Valve pracuje nad bezprzewodową wersją HTC Vive
Rzeczywistość bez kabli.
Wirtualna rzeczywistość to przyszłość gier wideo - wynika z zapowiedzi, głównie producentów sprzętu tego typu. Jednym z głównych problemów VR pozostaje dość kłopotliwe bazowanie na kablach - co chce zmienić Valve, współtwórcy zestawu HTC Vive.
„Vive trzeba nie tyle zainstalować, co zamontować. System wymaga sporo przestrzeni, a waga urządzenia, słuchawki i wszechobecne kable potrafią dać się we znaki” - napisaliśmy już w teście urządzenia.
Teraz, we współpracy z firmą Quark VR, Valve chce wyeliminować jeden z wymienionych wyżej minusów. Mowa o wszechobecnych kablach, „spływających” po plecach użytkownika do specjalnego łącznika.
Rozwiązaniem ma być mały gadżet, do którego podłączymy Vive. Urządzenie takie można następnie umieścić na przykład w kieszeni, gdzie posłuży jako nadajnik.
Jak można się domyślać, takie rozwiązanie także ma swoje minusy. Wymaga działania wewnątrz sieci WiFi i wprowadza dodatkowe opóźnienia, co może wpłynąć na rozgrywkę.
„Przygotowanie płynnych wrażeń przez WiFi, biorąc pod uwagę nieuchronne, dodatkowe opóźnienia, było wielkim wyzwaniem, ale jesteśmy już bardzo blisko punktu, w którym będziemy mogli pokazać efekty” - komentuje Georgi Georgiev, współzałożyciel Quark VR.

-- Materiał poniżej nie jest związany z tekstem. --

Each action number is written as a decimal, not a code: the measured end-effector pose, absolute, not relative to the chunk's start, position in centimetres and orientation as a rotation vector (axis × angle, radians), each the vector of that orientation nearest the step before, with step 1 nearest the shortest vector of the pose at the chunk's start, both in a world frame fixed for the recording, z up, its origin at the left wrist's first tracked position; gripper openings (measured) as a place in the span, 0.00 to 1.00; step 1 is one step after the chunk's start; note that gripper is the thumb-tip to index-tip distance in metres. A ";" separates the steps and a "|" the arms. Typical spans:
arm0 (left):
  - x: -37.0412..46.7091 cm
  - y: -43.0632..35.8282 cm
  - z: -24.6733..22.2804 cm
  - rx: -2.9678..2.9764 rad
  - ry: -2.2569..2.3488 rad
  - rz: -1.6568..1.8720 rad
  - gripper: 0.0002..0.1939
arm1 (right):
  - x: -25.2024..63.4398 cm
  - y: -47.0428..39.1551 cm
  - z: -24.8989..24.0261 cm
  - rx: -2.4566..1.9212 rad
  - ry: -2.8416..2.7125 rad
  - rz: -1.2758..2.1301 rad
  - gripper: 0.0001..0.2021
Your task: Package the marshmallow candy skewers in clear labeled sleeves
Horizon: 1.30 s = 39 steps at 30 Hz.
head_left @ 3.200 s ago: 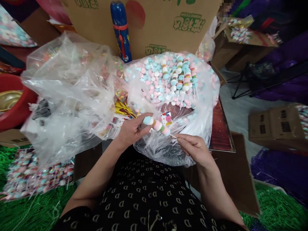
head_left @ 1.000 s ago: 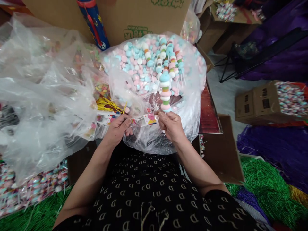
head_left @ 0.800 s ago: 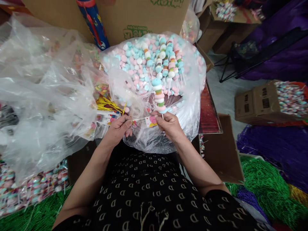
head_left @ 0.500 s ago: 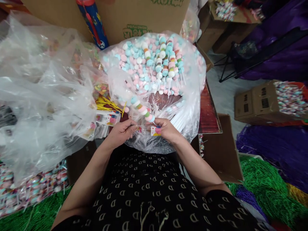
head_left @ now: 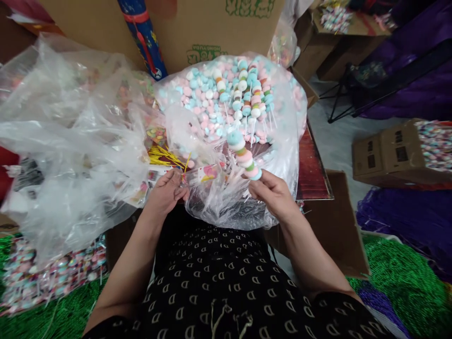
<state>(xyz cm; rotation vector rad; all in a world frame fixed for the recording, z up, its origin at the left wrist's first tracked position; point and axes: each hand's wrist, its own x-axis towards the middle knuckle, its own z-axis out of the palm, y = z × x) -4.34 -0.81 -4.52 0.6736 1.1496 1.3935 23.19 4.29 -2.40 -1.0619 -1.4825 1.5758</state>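
My right hand is closed around the lower end of a candy skewer, which leans up and left with blue, white, pink, orange and green pieces. My left hand pinches the edge of a clear wrapper bag with a pink and yellow print, stretched out to the right toward the skewer. Beyond both hands, a large plastic bag of pink, blue and white candies lies on the table, with several finished skewers on top. Yellow twist ties lie just past my left hand.
Big translucent plastic bags cover the left side. A cardboard box stands behind, with a blue and red tube against it. Wrapped candies lie at lower left. An opened carton sits below the table's right edge.
My hands have moved apart. The skewer has shifted up and right with my right hand, while my left hand has drawn left with the wrapper bag, whose print now shows between the hands.
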 end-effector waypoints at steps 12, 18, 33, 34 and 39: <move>-4.3 -0.9 -4.5 0.619 1.037 1.379 0.26 | 26.7 3.8 -0.6 -1.023 -2.020 1.178 0.10; -4.6 -0.8 -4.9 0.710 1.053 1.342 0.26 | 27.9 4.3 -0.7 -1.021 -2.040 0.988 0.08; -6.1 -1.0 -4.6 1.048 1.202 1.079 0.23 | 29.2 5.1 -1.4 -1.077 -2.116 0.817 0.11; -6.2 -1.0 -4.7 1.090 1.215 1.050 0.23 | 29.2 5.2 -1.5 -1.060 -2.125 0.818 0.11; -6.1 -1.0 -4.6 1.256 1.254 0.968 0.22 | 29.1 5.4 -2.0 -1.013 -2.156 0.799 0.11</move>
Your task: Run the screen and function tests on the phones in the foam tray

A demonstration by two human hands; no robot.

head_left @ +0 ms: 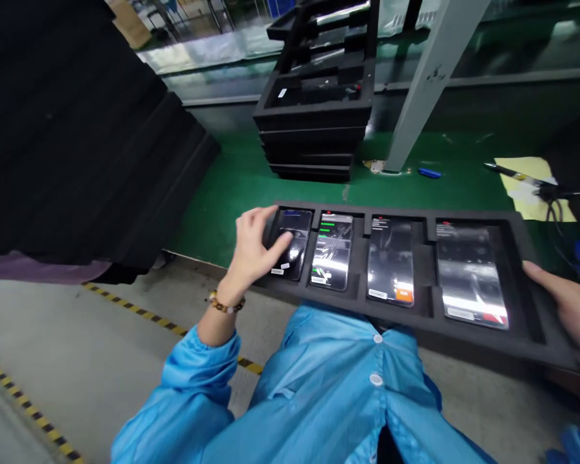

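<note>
A long black foam tray [360, 258] lies at the front edge of the green table, with several phones side by side in its slots. My left hand [256, 248] is closed round the tray's left end, its thumb over the leftmost phone [294, 248]. To the right sit a phone with green lines on its screen [332, 251], a phone with an orange patch [390, 261] and a phone with a red patch [471, 274]. My right hand [570, 306] grips the tray's right end, thumb on top; its other fingers are hidden.
Behind the tray stands a stack of black foam trays [314, 119]. A grey metal post [428, 84] rises beside it, near a blue pen cap [429, 173]. Yellow paper [531, 206], a black pen [512, 173] and cables lie right. Tall black stacked foam [77, 142] fills the left.
</note>
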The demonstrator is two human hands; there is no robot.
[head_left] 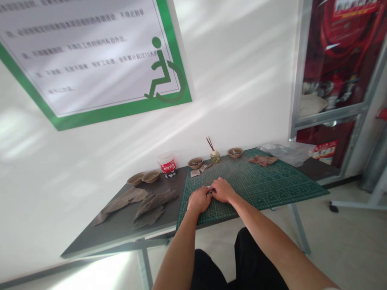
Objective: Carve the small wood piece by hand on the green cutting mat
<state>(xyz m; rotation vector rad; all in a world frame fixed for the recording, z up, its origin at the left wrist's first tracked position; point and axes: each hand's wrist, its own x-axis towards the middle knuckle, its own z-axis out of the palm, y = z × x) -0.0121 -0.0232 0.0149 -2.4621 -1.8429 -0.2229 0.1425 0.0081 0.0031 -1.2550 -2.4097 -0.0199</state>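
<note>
While my half-curled left hand (199, 200) and right hand (222, 190) pinch a small greyish piece (210, 192) (brown bowl (196, 165) at eleven o'clock), fingertip work seems underway, needing steadiness next.

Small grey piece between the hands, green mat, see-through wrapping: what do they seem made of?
Small grey piece: mostly covered, so its material is unclear.
Green mat: probably matte vinyl or similar, a thin flat sheet with printed grid.
See-through wrapping: likely glossy plastic film, crumpled with pale highlights.
</note>
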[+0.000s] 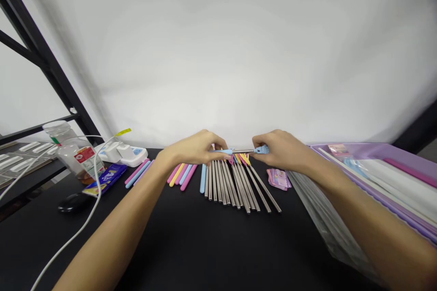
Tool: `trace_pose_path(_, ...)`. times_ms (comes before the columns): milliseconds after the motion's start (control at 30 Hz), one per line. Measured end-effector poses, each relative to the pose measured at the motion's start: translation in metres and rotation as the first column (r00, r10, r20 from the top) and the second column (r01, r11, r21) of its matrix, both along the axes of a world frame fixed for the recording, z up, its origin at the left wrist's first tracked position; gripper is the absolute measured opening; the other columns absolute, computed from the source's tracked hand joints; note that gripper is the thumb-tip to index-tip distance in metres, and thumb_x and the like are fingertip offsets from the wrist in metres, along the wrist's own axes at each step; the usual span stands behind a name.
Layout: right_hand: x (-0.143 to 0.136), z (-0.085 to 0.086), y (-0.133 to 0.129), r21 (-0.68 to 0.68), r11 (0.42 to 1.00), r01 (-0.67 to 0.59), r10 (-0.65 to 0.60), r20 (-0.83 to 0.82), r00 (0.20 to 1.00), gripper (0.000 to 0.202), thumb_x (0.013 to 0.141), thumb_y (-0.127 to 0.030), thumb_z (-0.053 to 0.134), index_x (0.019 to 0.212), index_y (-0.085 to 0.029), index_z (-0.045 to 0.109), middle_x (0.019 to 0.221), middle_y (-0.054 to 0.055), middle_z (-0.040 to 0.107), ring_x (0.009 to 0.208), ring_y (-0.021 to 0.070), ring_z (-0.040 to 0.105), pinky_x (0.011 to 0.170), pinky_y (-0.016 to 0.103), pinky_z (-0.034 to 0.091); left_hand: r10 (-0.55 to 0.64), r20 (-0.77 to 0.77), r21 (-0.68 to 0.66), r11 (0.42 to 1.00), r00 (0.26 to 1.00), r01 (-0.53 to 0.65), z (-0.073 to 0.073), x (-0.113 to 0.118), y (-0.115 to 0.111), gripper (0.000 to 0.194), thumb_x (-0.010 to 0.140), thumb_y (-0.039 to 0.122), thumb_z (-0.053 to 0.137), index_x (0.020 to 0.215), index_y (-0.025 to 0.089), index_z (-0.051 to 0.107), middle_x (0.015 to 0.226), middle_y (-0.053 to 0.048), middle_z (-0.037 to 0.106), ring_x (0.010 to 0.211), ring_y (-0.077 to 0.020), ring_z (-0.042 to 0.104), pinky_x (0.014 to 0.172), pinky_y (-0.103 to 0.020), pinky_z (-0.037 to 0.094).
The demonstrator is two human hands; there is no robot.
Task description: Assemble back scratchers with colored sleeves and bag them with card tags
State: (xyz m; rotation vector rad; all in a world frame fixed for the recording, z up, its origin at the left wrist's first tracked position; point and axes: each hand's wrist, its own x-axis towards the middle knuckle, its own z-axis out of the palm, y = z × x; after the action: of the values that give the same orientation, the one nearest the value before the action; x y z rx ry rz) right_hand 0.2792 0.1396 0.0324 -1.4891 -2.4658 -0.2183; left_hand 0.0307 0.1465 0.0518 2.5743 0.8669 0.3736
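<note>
Blue-ended metal rod [243, 151] spans the gap between a worker's two bare hands, raised above the far side of a black bench [211, 250] and roughly level before a pale wall [218, 54]. The left hand [212, 148] has its thumb and fingers closed around the light-blue sleeve at one end; the right hand [271, 146] is curled tight about the blue head at the other. Gripping opposite ends appears to steady the piece and hold it straight, leaving the middle free.

Below, metal rods [223, 186] lie side by side, bare ends toward the worker, with pink and yellow heads [243, 159] visible at the wall end of some. Those on the right fan outward; the layout probably makes each easy to pick out singly. A blue tube [203, 178] lies along their left edge, while pink, yellow and blue tubes [182, 175] are grouped by themselves farther left, seemingly sorted from the metal. Small printed cards [279, 179] sit near the right hand, between the rods and a purple bin [316, 147].

The held piece shows a thin, shiny silver shaft and smooth pale-blue sleeve. Its head is a stronger blue, mostly covered by fingers, so its full shape cannot be told.
</note>
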Motion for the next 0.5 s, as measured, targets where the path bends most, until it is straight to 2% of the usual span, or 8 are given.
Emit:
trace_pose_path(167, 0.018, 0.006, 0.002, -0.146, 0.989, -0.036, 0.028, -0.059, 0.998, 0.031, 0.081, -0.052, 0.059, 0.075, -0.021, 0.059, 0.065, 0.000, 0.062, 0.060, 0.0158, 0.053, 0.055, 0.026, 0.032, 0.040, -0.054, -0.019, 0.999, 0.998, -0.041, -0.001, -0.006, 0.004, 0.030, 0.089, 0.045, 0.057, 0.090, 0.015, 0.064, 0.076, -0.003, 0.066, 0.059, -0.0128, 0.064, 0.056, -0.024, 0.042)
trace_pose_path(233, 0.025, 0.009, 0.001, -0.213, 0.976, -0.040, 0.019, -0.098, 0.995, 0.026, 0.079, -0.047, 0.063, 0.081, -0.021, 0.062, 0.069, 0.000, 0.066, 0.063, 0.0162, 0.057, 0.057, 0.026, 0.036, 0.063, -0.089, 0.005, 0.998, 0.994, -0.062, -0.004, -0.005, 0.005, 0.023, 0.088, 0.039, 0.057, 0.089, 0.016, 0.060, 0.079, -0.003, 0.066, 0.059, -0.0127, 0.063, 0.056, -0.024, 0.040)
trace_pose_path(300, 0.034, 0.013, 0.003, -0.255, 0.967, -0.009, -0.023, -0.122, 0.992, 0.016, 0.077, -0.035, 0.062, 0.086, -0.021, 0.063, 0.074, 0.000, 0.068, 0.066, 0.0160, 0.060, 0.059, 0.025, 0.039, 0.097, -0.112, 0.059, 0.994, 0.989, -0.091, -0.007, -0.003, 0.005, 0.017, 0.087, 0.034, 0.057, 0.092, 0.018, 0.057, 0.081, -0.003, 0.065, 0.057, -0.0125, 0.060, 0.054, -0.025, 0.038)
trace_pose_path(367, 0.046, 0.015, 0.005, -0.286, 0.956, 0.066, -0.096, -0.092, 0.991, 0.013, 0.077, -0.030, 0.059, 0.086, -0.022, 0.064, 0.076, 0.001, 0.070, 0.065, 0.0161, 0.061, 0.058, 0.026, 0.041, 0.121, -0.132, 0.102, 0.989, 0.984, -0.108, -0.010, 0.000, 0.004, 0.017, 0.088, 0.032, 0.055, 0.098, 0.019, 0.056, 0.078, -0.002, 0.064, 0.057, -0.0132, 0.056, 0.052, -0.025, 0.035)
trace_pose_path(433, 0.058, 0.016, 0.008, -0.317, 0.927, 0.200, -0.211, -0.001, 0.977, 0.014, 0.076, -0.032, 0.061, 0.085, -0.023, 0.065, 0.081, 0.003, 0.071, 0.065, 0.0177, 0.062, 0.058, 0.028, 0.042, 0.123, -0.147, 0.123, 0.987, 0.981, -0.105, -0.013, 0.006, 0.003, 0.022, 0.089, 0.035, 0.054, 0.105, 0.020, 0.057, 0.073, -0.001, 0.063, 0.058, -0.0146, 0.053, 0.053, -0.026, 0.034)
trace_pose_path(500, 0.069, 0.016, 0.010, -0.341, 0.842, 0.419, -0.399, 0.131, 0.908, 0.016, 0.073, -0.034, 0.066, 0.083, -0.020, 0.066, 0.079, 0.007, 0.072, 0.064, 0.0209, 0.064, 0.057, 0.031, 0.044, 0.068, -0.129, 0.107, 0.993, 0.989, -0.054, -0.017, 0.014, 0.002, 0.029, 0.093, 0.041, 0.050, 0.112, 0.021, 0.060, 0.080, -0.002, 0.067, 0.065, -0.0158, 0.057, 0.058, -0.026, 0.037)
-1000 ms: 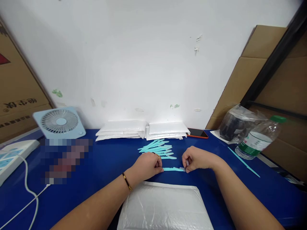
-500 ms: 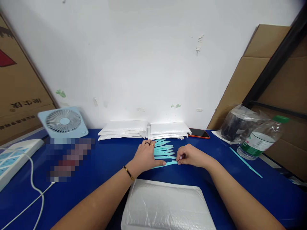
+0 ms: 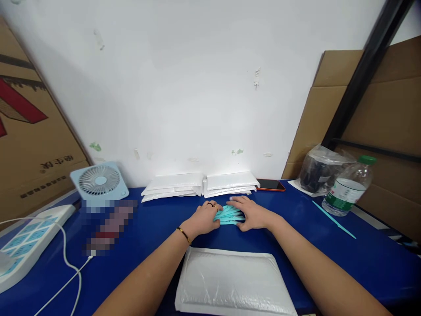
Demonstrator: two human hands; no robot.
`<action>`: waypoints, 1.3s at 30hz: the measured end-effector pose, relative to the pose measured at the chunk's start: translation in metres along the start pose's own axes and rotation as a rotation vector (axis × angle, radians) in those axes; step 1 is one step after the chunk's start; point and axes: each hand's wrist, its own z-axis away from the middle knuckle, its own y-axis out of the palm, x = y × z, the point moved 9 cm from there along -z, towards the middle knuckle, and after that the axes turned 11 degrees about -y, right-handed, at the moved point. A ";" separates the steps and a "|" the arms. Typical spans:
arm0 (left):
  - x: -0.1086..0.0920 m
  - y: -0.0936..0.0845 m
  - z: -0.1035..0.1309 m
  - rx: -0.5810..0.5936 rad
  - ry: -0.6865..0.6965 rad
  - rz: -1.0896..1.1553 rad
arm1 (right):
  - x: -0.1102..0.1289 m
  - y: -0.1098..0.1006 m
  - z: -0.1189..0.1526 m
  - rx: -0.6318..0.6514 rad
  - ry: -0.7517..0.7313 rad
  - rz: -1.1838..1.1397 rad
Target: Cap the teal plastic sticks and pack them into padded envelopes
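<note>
A bunch of slim turquoise plastic sticks, which look like eyebrow razors, lies on the blue table between my hands. My left hand, with rings on its fingers, is curled around the left ends of the bunch. On the other side my right hand holds the right ends between thumb and fingers. Both hands hide the ends of the sticks. One more turquoise stick lies apart on the right side of the table. Close in front of me rests a padded white mailer.
Two stacks of white mailers and a phone lie along the wall. To the left are a blue fan, a power strip and cables. A water bottle and a bagged dark object stand right.
The spread-out sticks are now drawn together into a tighter bunch. My right hand has gone from pinching one stick's end to wrapping the right side. The view has shifted slightly.
</note>
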 end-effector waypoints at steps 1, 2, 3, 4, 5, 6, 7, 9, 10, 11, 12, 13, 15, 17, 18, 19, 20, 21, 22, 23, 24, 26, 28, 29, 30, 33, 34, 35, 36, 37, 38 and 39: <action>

Firma z Bułgarii rozpoczęła prace już jakiś czas temu, gdy pierwsi użytkownicy zaczęli wyrażać frustrację z powodu okablowania HTC Vive. Kilka miesięcy temu rozpoczęto kooperację bezpośrednio z Valve.
Data premiery urządzenia transmitującego nie jeszcze znana, ale prototyp mamy zobaczyć jesienią.